What you should do:
Whatever the data contains, copy all of it exactly.
# # # # #
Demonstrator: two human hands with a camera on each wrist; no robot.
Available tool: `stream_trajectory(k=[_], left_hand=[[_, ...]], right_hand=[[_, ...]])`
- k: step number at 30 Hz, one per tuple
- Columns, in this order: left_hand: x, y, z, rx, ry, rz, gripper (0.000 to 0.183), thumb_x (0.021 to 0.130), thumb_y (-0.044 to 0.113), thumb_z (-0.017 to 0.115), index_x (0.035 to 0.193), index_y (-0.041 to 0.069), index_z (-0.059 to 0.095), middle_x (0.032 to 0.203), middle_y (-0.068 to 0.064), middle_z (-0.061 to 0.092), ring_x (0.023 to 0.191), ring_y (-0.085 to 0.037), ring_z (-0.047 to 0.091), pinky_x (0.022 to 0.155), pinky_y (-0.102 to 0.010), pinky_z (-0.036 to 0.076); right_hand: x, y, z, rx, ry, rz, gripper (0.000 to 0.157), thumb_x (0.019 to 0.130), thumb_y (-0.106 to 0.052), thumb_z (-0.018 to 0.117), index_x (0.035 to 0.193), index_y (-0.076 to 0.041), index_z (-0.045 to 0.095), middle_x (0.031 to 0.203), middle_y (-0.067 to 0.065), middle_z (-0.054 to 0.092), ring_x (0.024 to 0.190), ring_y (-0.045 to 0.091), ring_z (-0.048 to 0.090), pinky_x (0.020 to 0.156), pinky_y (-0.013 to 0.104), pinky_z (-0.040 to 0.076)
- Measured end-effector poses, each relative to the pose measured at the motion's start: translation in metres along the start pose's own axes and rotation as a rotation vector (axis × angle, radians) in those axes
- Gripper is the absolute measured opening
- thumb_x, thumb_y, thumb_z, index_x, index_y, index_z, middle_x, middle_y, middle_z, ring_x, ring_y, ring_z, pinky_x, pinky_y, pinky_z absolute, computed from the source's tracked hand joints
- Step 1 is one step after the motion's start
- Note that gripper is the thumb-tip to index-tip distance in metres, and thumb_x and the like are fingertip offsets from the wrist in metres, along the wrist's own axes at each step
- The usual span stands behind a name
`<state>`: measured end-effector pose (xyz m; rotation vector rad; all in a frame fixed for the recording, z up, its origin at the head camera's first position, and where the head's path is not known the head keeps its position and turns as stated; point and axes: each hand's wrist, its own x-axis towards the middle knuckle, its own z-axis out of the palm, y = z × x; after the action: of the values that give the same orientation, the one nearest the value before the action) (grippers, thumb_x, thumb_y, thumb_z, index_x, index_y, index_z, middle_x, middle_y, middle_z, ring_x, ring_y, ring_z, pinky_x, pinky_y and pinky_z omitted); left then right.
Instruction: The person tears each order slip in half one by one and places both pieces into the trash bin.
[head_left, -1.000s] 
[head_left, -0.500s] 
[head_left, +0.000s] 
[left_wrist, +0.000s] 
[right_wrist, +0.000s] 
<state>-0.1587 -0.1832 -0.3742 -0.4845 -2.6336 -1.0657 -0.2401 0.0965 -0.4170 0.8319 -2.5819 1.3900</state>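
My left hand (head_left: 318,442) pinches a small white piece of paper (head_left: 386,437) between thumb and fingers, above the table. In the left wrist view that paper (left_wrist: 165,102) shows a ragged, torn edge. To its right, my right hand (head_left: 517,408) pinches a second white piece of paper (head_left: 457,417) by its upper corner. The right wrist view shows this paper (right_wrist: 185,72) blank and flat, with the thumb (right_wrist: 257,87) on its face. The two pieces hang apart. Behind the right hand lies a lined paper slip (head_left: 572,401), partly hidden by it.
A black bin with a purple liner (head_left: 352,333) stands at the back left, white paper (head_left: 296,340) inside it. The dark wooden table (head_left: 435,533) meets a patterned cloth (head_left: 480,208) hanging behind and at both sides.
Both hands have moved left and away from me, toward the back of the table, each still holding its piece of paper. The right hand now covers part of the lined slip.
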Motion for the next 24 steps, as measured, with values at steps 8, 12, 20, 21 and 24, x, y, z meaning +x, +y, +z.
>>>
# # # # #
Task result:
Demonstrator: two human hands with a camera on each wrist; no robot.
Available tool: `stream_trajectory(k=[_], left_hand=[[_, ...]], right_hand=[[_, ...]])`
- k: step number at 30 Hz, one per tuple
- Columns, in this order: left_hand: x, y, z, rx, ry, rz, gripper (0.000 to 0.183), thumb_x (0.021 to 0.130), thumb_y (-0.044 to 0.113), thumb_z (-0.017 to 0.115), index_x (0.035 to 0.193), index_y (-0.041 to 0.069), index_z (-0.059 to 0.095), middle_x (0.032 to 0.203), middle_y (-0.068 to 0.064), middle_z (-0.061 to 0.092), ring_x (0.023 to 0.191), ring_y (-0.085 to 0.037), ring_z (-0.047 to 0.091), pinky_x (0.022 to 0.155), pinky_y (-0.102 to 0.010), pinky_z (-0.036 to 0.076); right_hand: x, y, z, rx, ry, rz, gripper (0.000 to 0.157), thumb_x (0.019 to 0.130), thumb_y (-0.106 to 0.052), thumb_z (-0.018 to 0.117), index_x (0.035 to 0.193), index_y (-0.076 to 0.041), index_z (-0.045 to 0.095), middle_x (0.031 to 0.203), middle_y (-0.067 to 0.065), middle_z (-0.054 to 0.092), ring_x (0.024 to 0.190), ring_y (-0.045 to 0.091), ring_z (-0.048 to 0.090), pinky_x (0.020 to 0.156), pinky_y (-0.013 to 0.104), pinky_z (-0.040 to 0.076)
- Measured end-effector poses, each relative to the pose measured at the motion's start: translation in metres along the start pose's own axes and rotation as a rotation vector (axis × angle, radians) in those axes
- Gripper is the absolute measured opening
- thumb_x, thumb_y, thumb_z, index_x, index_y, index_z, middle_x, middle_y, middle_z, ring_x, ring_y, ring_z, pinky_x, pinky_y, pinky_z absolute, computed from the source's tracked hand joints
- Step 1 is one step after the motion's start
- Note that gripper is the thumb-tip to index-tip distance in metres, and thumb_x and the like are fingertip offsets from the wrist in metres, along the wrist's own axes at each step
- The usual span stands behind a name
`<state>`: measured end-effector pose (xyz m; rotation vector rad; all in a frame fixed for the recording, z up, its origin at the head camera's first position, and where the head's path is not known the head keeps its position and turns as stated; point and axes: each hand's wrist, its own x-axis towards the middle knuckle, its own z-axis out of the palm, y = z × x; after the action: of the values that give the same orientation, the one nearest the value before the action) (grippers, thumb_x, thumb_y, thumb_z, index_x, index_y, index_z, middle_x, middle_y, middle_z, ring_x, ring_y, ring_z, pinky_x, pinky_y and pinky_z omitted); left then right.
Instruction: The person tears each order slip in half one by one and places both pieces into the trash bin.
[head_left, -1.000s] 
[head_left, -0.500s] 
[head_left, +0.000s] 
[left_wrist, +0.000s] 
[right_wrist, +0.000s] 
<state>-0.1587 -0.1832 -0.3742 -0.4845 -2.6336 -1.0657 -0.2401 0.0965 -0.4170 0.8319 -2.5819 1.3900</state>
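My left hand (head_left: 318,442) pinches a small white piece of paper (head_left: 386,437) between thumb and fingers, above the table. In the left wrist view that paper (left_wrist: 165,102) shows a ragged, torn edge. To its right, my right hand (head_left: 517,408) pinches a second white piece of paper (head_left: 457,417) by its upper corner. The right wrist view shows this paper (right_wrist: 185,72) blank and flat, with the thumb (right_wrist: 257,87) on its face. The two pieces hang apart. Behind the right hand lies a lined paper slip (head_left: 572,401), partly hidden by it.
A black bin with a purple liner (head_left: 352,333) stands at the back left, white paper (head_left: 296,340) inside it. The dark wooden table (head_left: 435,533) meets a patterned cloth (head_left: 480,208) hanging behind and at both sides.
Both hands have moved left and away from me, toward the back of the table, each still holding its piece of paper. The right hand now covers part of the lined slip.
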Motion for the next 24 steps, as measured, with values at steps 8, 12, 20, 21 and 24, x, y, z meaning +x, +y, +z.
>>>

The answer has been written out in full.